My workfellow (Henri) and I spent quite a few years as business analysts and consultants, helping companies in their knowledge work challenges. We were identifying knowledge-work related problems and looking for ways to solve them with the help of technology.
The process was pretty straightforward. We would make prior research and gather and analyze all the data that was possible to get. Unfortunately, most of the time those resources were quite limited or non-existent. Well, how many units could honestly say that their process charts, work descriptions, and instructions are always up-to-date?
Even with or without pre-material, the next step was to talk to tens and tens of people from each team, trying to understand bottom-up, what kind of process-related problems they were facing on a daily basis in order to build a big picture. That overall process was really manual, labor-intensive and slow, and definitely not scalable.
Isn’t it paradoxical that with all the technological advancement, the search of hurdles from teams and business operations still depends on totally manual processes, such as frameworks, use cases and case studies?
Could there be a better possibility to FIND talent waste?
Three problems with manual search
It has become a standard nowadays that companies choose the solution first and only then do they find use cases to utilize it, rather than identifying the problems first. That is of course an easier way to manage and run as a program, but it might lead to three things: forgetting alternatives, missing most of the potential, and making things more complex.
What going technology-first means is that by selecting the solution first and then blindly following it, companies might stop considering other options at all because they are too busy finding the problems those very solutions could be used for. Alternative solutions, sometimes more effective and having a long-lasting effect, don’t even have a chance to be considered.
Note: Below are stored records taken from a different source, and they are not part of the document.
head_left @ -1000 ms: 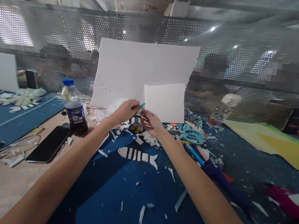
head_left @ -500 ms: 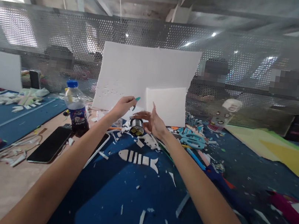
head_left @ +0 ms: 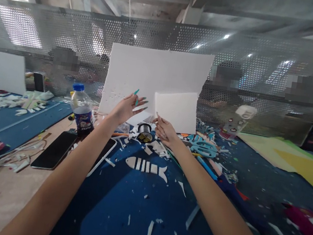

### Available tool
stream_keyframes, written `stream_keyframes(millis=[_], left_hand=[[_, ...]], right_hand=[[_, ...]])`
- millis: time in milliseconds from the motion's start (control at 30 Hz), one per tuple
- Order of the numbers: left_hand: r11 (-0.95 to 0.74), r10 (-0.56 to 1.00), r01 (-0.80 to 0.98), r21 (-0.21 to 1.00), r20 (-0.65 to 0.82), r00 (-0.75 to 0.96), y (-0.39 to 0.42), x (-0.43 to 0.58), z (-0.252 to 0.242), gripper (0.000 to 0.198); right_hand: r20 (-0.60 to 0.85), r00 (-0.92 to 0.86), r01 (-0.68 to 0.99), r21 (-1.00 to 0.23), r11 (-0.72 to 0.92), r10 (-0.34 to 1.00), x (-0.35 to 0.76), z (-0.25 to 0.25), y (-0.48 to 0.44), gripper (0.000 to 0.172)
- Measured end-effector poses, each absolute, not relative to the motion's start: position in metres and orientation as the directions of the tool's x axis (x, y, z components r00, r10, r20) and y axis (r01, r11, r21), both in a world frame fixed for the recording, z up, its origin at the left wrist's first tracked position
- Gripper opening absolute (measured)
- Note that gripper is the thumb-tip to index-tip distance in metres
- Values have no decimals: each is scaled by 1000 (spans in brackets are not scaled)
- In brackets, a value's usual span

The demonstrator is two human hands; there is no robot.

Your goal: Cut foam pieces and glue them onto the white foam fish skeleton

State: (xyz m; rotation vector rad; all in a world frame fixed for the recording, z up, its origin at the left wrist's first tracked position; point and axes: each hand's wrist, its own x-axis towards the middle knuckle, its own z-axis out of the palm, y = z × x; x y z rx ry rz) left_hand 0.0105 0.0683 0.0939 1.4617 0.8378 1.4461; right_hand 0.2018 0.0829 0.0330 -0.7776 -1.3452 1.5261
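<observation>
My left hand (head_left: pixel 126 108) is raised in front of the white foam board, its fingers spread and long teal nails showing; I see nothing in it. My right hand (head_left: pixel 166 131) is closed, with thumb and fingertips pressed together beside a spool of fine line (head_left: pixel 144 133). Whatever the pinch holds is too thin or hidden to make out. The spool has a black and gold label and stands among white foam scraps. Nearer to me, a foam fish cut into several pieces (head_left: pixel 147 166) lies in a row on the blue mat (head_left: pixel 119 206).
White foam boards (head_left: pixel 158 68) lean against a perforated metal screen (head_left: pixel 163 34). At left are a cola bottle (head_left: pixel 83 114) and a black phone (head_left: pixel 55 150); another phone (head_left: pixel 103 156) lies partly under my left forearm. Blue scissors (head_left: pixel 203 147) and yellow sheets (head_left: pixel 300 160) lie right.
My left hand has turned and opened, spreading its fingers up and left. My right hand has come off the spool's top to its right side, its fingers now closed in a pinch.
</observation>
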Motion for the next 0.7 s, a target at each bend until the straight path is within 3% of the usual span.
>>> stream_keyframes(millis=[300,500,700], left_hand=[[-391,910,-162,906,407,83,64,5,97,26],[-417,905,-60,907,420,63,71,-4,93,17],[-381,923,91,920,372,100,79,-5,87,21]], right_hand=[[49,-342,-170,-985,-10,939,205,31,85,26],[50,-268,-170,-985,4,962,206,27,90,29],[62,-220,-165,-986,25,973,206,25,93,30]])
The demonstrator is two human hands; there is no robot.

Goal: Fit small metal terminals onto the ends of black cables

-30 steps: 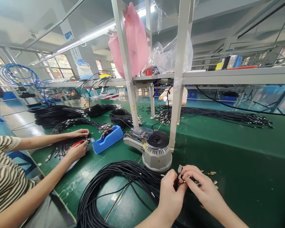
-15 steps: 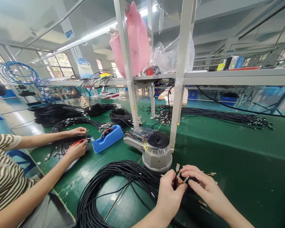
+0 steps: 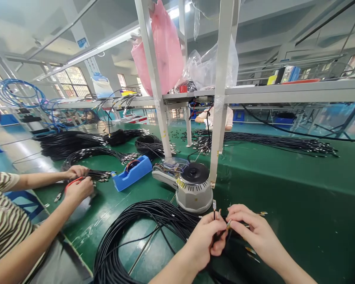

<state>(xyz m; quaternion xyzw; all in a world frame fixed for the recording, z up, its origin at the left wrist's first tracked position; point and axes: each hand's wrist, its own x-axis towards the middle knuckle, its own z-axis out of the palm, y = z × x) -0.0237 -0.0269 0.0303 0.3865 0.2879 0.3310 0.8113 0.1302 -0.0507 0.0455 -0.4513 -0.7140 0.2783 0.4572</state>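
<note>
My left hand [image 3: 205,238] is closed round the end of a thin black cable [image 3: 214,215], whose metal tip sticks up above my fingers. My right hand [image 3: 253,232] pinches a small metal piece [image 3: 229,225] right beside that cable end, fingertips almost touching the left hand. The cable runs back into a large black cable coil [image 3: 136,236] lying on the green table [image 3: 298,189] to my left. Small brass parts [image 3: 250,250] lie on the mat under and beside my right hand.
A grey round tape dispenser [image 3: 193,189] stands just behind my hands by a white rack post [image 3: 217,118]. A blue tape dispenser [image 3: 130,173] sits further left. A co-worker in a striped top [image 3: 6,225] handles cables with both hands [image 3: 77,185]. More cable bundles [image 3: 269,142] lie behind.
My hands shifted slightly left and the cable tip now stands upright above my left fingers. The co-worker's hands pulled back toward the table's left edge.
</note>
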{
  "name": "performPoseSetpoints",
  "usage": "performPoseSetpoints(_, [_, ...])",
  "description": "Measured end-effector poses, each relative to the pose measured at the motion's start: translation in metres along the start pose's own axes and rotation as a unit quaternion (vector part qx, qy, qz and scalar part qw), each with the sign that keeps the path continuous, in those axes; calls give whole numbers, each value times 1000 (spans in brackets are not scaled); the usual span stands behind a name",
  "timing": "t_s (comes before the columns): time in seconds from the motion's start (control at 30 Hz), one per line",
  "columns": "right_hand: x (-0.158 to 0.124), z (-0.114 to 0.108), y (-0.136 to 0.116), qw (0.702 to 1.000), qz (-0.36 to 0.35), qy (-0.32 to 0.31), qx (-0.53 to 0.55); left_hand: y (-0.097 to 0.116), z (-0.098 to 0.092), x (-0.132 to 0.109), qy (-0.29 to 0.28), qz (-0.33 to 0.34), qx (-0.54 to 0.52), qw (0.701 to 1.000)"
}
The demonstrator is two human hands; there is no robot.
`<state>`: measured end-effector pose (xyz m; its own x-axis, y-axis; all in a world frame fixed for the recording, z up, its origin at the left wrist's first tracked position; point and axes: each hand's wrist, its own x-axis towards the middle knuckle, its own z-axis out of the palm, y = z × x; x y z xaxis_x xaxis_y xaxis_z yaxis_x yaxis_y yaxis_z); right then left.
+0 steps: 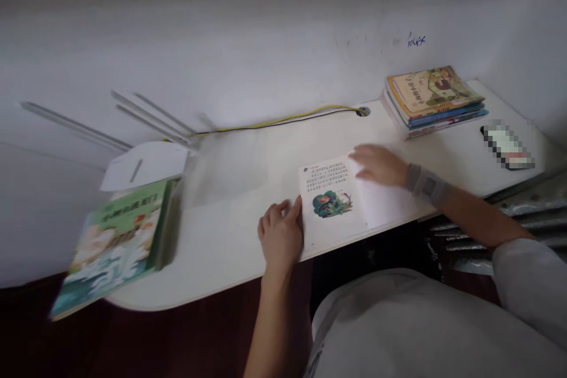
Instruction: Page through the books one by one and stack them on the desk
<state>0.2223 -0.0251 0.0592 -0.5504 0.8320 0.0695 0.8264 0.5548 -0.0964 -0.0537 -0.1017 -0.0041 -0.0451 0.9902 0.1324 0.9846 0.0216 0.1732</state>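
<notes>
An open book point(330, 204) lies on the white desk near its front edge. Its left page has printed text and a coloured picture of green leaves; the right page looks blank white. My left hand point(280, 233) rests at the book's left edge, fingers loosely bent and thumb apart against the page side. Across the top of the right page, close to the fold, reaches my right hand point(378, 165), its fingers stretched out and a little blurred. Whether a page edge lies under those fingertips, I cannot tell.
A stack of books point(436, 100) stands at the back right, beside a pixelated phone-like object point(507, 144). Green-covered books point(117, 236) overhang the desk's left end, before a white device with antennas point(144, 165). Yellow and black cables point(274, 124) run along the wall into a desk hole.
</notes>
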Motion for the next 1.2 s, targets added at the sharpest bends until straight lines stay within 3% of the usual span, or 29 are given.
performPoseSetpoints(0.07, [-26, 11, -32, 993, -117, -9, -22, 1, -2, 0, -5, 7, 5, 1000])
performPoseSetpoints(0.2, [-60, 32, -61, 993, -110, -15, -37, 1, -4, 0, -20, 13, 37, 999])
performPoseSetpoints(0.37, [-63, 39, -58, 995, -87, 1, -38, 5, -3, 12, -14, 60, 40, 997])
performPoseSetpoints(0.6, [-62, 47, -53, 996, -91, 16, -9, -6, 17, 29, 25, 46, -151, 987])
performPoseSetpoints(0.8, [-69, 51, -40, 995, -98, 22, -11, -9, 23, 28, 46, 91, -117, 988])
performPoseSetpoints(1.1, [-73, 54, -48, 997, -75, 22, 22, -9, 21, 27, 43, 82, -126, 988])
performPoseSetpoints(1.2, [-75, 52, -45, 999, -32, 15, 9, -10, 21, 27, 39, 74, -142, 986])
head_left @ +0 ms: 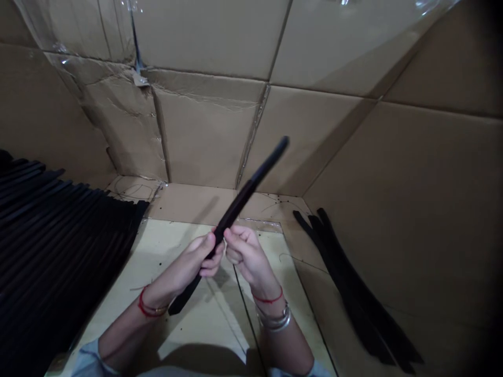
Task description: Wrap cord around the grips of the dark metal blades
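A long, slightly curved black strip (pixel 251 184) is held up at a slant over the work surface, its far end pointing up and to the right. My left hand (pixel 196 262) is wrapped around its middle, with the lower end sticking out below my wrist. My right hand (pixel 245 254) is curled next to the left one, fingers pinched against the same strip. Both wrists wear red thread bracelets; the right one also has silver bangles.
A big stack of similar black strips (pixel 55 235) lies at the left. A few more black strips (pixel 353 293) rest against the cardboard wall (pixel 412 209) at the right. Taped cardboard panels (pixel 204 136) close in the back. The pale surface (pixel 176 324) lies under my arms.
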`<state>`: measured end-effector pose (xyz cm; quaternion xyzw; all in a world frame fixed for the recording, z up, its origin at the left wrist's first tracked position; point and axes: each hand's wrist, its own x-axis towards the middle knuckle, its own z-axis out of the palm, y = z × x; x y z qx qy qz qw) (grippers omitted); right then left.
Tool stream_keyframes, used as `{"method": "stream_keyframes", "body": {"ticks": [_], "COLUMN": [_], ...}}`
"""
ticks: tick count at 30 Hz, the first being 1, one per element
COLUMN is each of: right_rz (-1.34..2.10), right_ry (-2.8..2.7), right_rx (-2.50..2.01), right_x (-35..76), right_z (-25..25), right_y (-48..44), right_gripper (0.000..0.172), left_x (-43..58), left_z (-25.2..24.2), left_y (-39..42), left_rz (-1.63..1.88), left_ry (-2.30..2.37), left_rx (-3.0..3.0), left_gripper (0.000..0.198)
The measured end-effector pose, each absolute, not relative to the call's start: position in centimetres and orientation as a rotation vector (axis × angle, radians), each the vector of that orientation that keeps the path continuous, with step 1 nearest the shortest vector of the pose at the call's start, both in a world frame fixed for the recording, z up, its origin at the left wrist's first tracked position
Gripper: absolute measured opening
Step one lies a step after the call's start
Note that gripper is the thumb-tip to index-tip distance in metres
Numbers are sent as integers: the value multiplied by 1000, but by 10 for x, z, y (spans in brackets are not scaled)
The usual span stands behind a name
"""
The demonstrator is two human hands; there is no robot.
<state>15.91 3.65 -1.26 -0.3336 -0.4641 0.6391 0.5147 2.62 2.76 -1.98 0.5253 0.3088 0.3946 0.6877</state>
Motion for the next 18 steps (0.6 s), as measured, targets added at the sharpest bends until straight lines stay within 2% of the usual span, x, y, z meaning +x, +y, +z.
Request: {"method": "stream_keyframes", "body": {"ticks": [2, 5, 7, 10, 12, 14, 16, 18], "right_rz": [1352, 1115, 1271, 1500, 1374, 1207, 1271, 1473], "right_ry": [-1119, -1045, -1063, -1152, -1166, -1154, -1198, -1259], "right_rx": [-848, -878, -821, -717, -772, -860, -866, -796], "right_x": [161, 160, 161, 162, 162, 163, 164, 165], "right_z": [-14, -15, -16, -17, -17, -15, -14, -14], "right_y": [40, 43, 45, 46, 47, 47, 47, 47], "right_gripper": [36, 32, 36, 43, 38, 38, 41, 42], "left_x": [24, 23, 25, 29, 31, 30, 26, 21], "left_z": [-24, -30, -31, -30, -28, -27, -26, -25], "left_y": [35, 44, 45, 40, 36, 34, 35, 38], "left_rz": [821, 1016, 1028, 788, 771, 906, 919, 732], "left_ry": [669, 871, 882, 672, 653, 780, 838, 759], "left_rx": [1206, 1313, 1248, 1072, 1091, 1186, 1210, 1173], "left_gripper": [52, 47, 46, 48, 52, 51, 46, 47]}}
Traditional toolkits of process development or IT, which could be better at solving some systematic problems, might be bypassed.
Future of the work becomes increasingly more complex: more communication, more IT systems, more processes. There will certainly not be a silver bullet solution to fix how processes, people, and systems would work in a perfect harmony. That’s why technology-first search will miss most of the potential.
As companies are increasingly adopting easy-to-implement capabilities, understanding exactly where to apply those becomes increasingly important. The worst-case scenario is that widely adopting those solutions might dilute enterprise architecture and embrace taking quick loans to meet short-term objectives.
- Selecting wrong problem to solve
The next issue that manual problem search might lead us to is solving the wrong problems.
When exploring the knowledge work processes in a particular team or unit and gathering the data on what could be improved, the viewpoint is typically quite limited.
As further data is mainly gathered through interviews/observations/some available statistics, there are many assumptions involved. When there are assumptions, narrow observation scope, and low-quality data → easy-to-spot problems are found quickly, but the ones with the biggest impact stay hidden.
It’s relatively easy to spot that team is doing a lot of manual text entry to fill data repetitively into the CRM system. That could be automated, one thinks. But hey, another team is doing this same entering as well, and the third one. So is that task only a reflection of a system problem? Maybe it's an actual master data problem? If that master data problem would be solved, it would erase all those tasks (reflections) once and for all.
With manual search it requires extra effort to try to understand what is the problem to be solved, and in the worst case, missing the root problem might lead to implementing solutions to practically unnecessary problems.
- Wasting people’s time
When doing manual discovery, the biggest problem is that not only does it take time from designated people doing discovery work, but also from professionals who are supposed to get help. Typically, discovery requires interviewing them and observing their work to understand what routines could be supported.
However, people should be involved only during the discussions about the possible verified opportunities, so that they don’t waste their precious time talking, explaining or showing how they do their work.
To wrap it up
Technology should inherently “simplify and ease” everything, right? Well, the process of “finding the problems” should also be “simple and easy”, and solutions applied — long-lasting and impactful.
Without the data-driven approach we can’t really see the big and small picture, alternatives and relations of work in the intersection between people, processes, and technologies. Doing only manual search might lead to solving random issues here and there, and not getting to the root causes of talent waste fixed for good.
Data-backed discovery of opportunities can clearly give the broader picture of where we are and what our options are. It can help to get rid of the talent waste and acquire speed, resilience, and agility so that the teams can effectively meet the business needs of tomorrow. But for that we need a tool, strong and effective one.